A. Référence de la décision
- Cour de cassation,
- Ordonnance du 25 Septembre 2001
- Numéro d’inscription au répertoire général : 99-43.996
B. Parties
- Appelants :
- Madame Michèle de X…
- Monsieur Z…
- Madame Anne-Françoise de X…
- Madame Marie-Hélène de X…
- Intimés :
- Monsieur B…, en sa qualité de commissaire à l’exécution du plan de cession de la société A…
- Monsieur Y…, en sa qualité de représentant des créanciers de la société A…
- Centre de gestion et d’études AGS
C. Contexte et objet de la décision
- Litige concernant le licenciement de Monsieur de X…, ancien directeur financier de la société A….
- Les héritiers de Monsieur de X… contestent la validité du licenciement pour faute grave prononcé par l’employeur.
D. Moyens des parties
- Imprécision des motifs de licenciement :
- Les consorts de X… arguent que les motifs énoncés dans la lettre de licenciement ne permettent pas de vérifier l’exactitude des faits reprochés.

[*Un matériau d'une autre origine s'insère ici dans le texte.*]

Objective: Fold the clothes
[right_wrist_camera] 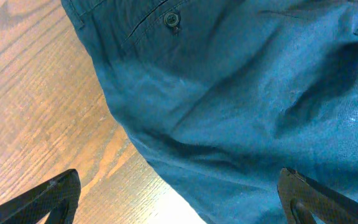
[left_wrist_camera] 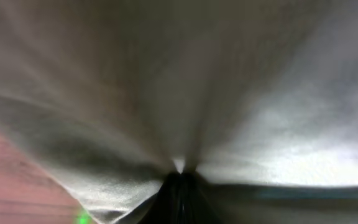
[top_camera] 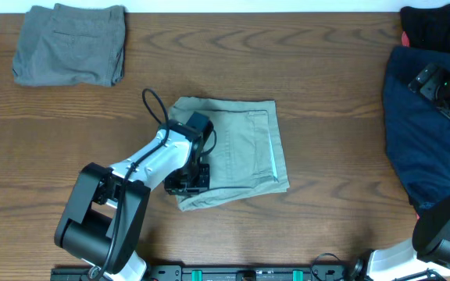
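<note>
1. Khaki shorts (left_wrist_camera: 185, 81) press right up against the left wrist lens. The cloth puckers where the left pincer (left_wrist_camera: 180, 177) meets it, and the dark fingers look drawn together on a pinch of fabric, so I take it as clamped on the khaki shorts.
2. From overhead, that pincer sits at the left edge of the shorts. They lie in the middle of the bench (top_camera: 326, 70), doubled into a rough rectangle with a pocket seam showing. The grip there reads to me as set for another fold, or for squaring the lower-left corner, where the layers stick out unevenly.
3. The right pincer (right_wrist_camera: 179, 186) hangs low over the navy garment (right_wrist_camera: 241, 93), near its button (right_wrist_camera: 171, 18). Its fingers are wide apart and hold nothing, so it looks parked over the next piece rather than working.
4. The navy garment lies spread and unfolded at the right edge of the bench. The black garment (top_camera: 432, 27) is bunched beyond it in the far corner. Both seem to be waiting their turn.
5. The grey shorts (top_camera: 69, 44) rest neatly folded at the far left, well apart from the rest, likely the finished spot.
</note>
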You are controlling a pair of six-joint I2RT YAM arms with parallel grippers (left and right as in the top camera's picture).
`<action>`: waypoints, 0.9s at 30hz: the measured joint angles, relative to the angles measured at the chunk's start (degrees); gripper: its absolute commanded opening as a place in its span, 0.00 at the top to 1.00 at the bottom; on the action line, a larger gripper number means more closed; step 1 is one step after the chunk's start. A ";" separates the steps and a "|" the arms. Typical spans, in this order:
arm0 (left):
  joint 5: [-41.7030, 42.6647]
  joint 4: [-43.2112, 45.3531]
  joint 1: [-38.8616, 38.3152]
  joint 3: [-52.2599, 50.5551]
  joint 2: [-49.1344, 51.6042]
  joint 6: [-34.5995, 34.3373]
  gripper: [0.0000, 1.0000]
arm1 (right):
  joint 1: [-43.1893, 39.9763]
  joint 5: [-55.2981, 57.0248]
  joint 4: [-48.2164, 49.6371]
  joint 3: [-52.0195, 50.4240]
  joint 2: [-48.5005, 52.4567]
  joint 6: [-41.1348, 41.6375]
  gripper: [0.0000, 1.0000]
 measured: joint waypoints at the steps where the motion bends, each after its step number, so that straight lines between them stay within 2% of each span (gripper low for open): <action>1: 0.26 -0.15 0.00 -0.11 0.00 0.00 0.94 | 0.00 0.02 0.00 0.00 0.00 0.00 0.01; 11: 1.90 -3.50 0.00 0.20 -4.02 0.00 0.94 | 0.00 0.00 0.00 0.00 0.00 0.00 0.01; 14: -0.35 1.88 0.00 1.09 -8.59 0.02 0.94 | 0.00 0.00 0.00 0.00 0.00 0.00 0.01; 19: -10.10 12.37 0.02 2.58 -13.66 0.00 0.94 | 0.00 0.00 0.00 0.00 0.00 0.00 0.01; 27: -17.42 20.81 1.60 2.67 -10.45 0.02 0.94 | 0.00 0.00 0.00 0.00 0.00 0.00 0.01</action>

- Caractère tardif des faits reprochés :
- Les faits pour lesquels le licenciement a été prononcé étaient antérieurs et ne pourraient constituer une faute grave.
- Responsabilité établie :
- Les consorts soutiennent que les erreurs étaient imputables à d’autres dirigeants, et non à Monsieur de X…
E. Réponse de la Cour
- Rejet des moyens avancés par les appelants :
- La Cour estime que la lettre de licenciement était suffisamment précise et fondée sur des négligences vérifiables.
- Elle considère que l’employeur a agi dans les délais raisonnables après avoir eu connaissance des faits.
- Les arguments concernant la responsabilité de l’employeur ont été jugés non pertinents, la cour ayant retenu des négligences réelles de l’appelant.
F. Conclusion
- La Cour de Cassation rejette le pourvoi des consorts de X… et confirme le licenciement prononcé pour faute grave.
- Les consorts de X… sont condamnés aux dépens.